• **WORK REQUIRED**:
Without changing a single word, set down all of the records.

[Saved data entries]
□ □ □
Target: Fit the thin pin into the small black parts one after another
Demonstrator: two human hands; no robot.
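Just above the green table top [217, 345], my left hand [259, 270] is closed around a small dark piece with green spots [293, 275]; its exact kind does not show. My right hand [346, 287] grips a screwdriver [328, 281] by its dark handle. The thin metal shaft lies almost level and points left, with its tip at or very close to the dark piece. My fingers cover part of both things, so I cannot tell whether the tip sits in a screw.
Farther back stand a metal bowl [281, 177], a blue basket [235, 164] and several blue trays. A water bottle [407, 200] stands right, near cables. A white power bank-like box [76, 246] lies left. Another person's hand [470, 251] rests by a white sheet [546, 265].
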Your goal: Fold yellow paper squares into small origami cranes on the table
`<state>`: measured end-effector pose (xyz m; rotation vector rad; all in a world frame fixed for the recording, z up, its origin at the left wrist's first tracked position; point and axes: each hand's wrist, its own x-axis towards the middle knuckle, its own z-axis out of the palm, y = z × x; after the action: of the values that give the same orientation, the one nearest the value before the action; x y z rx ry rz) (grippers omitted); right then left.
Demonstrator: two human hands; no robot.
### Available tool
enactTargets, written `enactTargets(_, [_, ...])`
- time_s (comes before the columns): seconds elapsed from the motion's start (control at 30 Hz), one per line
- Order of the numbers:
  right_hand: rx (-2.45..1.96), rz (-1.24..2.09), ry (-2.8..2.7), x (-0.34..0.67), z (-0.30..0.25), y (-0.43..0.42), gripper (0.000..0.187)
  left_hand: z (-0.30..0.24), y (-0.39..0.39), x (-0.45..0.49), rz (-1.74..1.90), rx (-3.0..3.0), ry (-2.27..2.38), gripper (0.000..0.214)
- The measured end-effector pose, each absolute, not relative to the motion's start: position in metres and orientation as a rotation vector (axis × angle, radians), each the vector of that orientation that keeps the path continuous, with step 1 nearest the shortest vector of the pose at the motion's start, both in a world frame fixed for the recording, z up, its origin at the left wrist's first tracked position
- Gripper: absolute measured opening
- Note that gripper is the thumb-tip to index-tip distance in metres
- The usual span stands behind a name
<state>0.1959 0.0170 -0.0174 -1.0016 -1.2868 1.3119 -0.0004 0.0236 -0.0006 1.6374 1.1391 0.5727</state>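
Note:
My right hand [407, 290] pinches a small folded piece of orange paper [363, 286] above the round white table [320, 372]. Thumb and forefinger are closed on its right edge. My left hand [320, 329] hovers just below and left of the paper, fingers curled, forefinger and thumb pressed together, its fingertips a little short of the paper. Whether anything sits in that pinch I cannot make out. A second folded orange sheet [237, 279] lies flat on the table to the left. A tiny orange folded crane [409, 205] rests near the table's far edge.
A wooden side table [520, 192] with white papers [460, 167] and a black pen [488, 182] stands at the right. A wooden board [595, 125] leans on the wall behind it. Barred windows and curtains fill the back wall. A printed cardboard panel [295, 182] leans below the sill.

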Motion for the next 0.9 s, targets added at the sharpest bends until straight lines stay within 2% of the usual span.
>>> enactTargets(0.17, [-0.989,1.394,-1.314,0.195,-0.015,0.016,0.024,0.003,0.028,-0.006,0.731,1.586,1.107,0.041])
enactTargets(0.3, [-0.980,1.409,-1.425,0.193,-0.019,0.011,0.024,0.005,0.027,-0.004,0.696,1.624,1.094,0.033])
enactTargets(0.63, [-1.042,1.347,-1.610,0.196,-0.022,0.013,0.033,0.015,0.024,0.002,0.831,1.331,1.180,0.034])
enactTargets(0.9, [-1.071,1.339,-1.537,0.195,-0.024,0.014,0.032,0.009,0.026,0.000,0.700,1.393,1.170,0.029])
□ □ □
• **ANSWER TO THIS TASK**:
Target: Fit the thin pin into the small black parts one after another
Demonstrator: two human hands; no robot.
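Just above the green table top [217, 345], my left hand [259, 270] is closed around a small dark piece with green spots [293, 275]; its exact kind does not show. My right hand [346, 287] grips a screwdriver [328, 281] by its dark handle. The thin metal shaft lies almost level and points left, with its tip at or very close to the dark piece. My fingers cover part of both things, so I cannot tell whether the tip sits in a screw.
Farther back stand a metal bowl [281, 177], a blue basket [235, 164] and several blue trays. A water bottle [407, 200] stands right, near cables. A white power bank-like box [76, 246] lies left. Another person's hand [470, 251] rests by a white sheet [546, 265].
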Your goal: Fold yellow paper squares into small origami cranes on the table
`<state>`: measured end-effector pose (xyz m; rotation vector rad; all in a world frame fixed for the recording, z up, its origin at the left wrist's first tracked position; point and axes: each hand's wrist, its own x-axis towards the middle knuckle, its own z-axis out of the palm, y = z × x; after the action: of the values that give the same orientation, the one nearest the value before the action; x y z rx ry rz) (grippers omitted); right then left.
Demonstrator: two human hands; no robot.
### Available tool
enactTargets, written `enactTargets(_, [_, ...])`
- time_s (comes before the columns): seconds elapsed from the motion's start (control at 30 Hz), one per line
- Order of the numbers:
  right_hand: rx (-2.45..1.96), rz (-1.24..2.09), ry (-2.8..2.7), x (-0.34..0.67), z (-0.30..0.25), y (-0.43..0.42), gripper (0.000..0.187)
  left_hand: z (-0.30..0.24), y (-0.39..0.39), x (-0.45..0.49), rz (-1.74..1.90), rx (-3.0..3.0), ry (-2.27..2.38), gripper (0.000..0.214)
- The measured end-effector pose, each absolute, not relative to the motion's start: position in metres and orientation as a rotation vector (axis × angle, radians), each the vector of that orientation that keeps the path continuous, with step 1 nearest the shortest vector of the pose at the motion's start, both in a world frame fixed for the recording, z up, its origin at the left wrist's first tracked position
- Gripper: absolute measured opening
- Note that gripper is the thumb-tip to index-tip distance in metres
- The usual span stands behind a name
<state>0.1959 0.0170 -0.0174 -1.0016 -1.2868 1.3119 -0.0004 0.0236 -0.0006 1.6374 1.1391 0.5727</state>
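Note:
My right hand [407, 290] pinches a small folded piece of orange paper [363, 286] above the round white table [320, 372]. Thumb and forefinger are closed on its right edge. My left hand [320, 329] hovers just below and left of the paper, fingers curled, forefinger and thumb pressed together, its fingertips a little short of the paper. Whether anything sits in that pinch I cannot make out. A second folded orange sheet [237, 279] lies flat on the table to the left. A tiny orange folded crane [409, 205] rests near the table's far edge.
A wooden side table [520, 192] with white papers [460, 167] and a black pen [488, 182] stands at the right. A wooden board [595, 125] leans on the wall behind it. Barred windows and curtains fill the back wall. A printed cardboard panel [295, 182] leans below the sill.
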
Motion for the next 0.9 s, targets added at the sharpest bends until straight lines stay within 2% of the usual span.
>>> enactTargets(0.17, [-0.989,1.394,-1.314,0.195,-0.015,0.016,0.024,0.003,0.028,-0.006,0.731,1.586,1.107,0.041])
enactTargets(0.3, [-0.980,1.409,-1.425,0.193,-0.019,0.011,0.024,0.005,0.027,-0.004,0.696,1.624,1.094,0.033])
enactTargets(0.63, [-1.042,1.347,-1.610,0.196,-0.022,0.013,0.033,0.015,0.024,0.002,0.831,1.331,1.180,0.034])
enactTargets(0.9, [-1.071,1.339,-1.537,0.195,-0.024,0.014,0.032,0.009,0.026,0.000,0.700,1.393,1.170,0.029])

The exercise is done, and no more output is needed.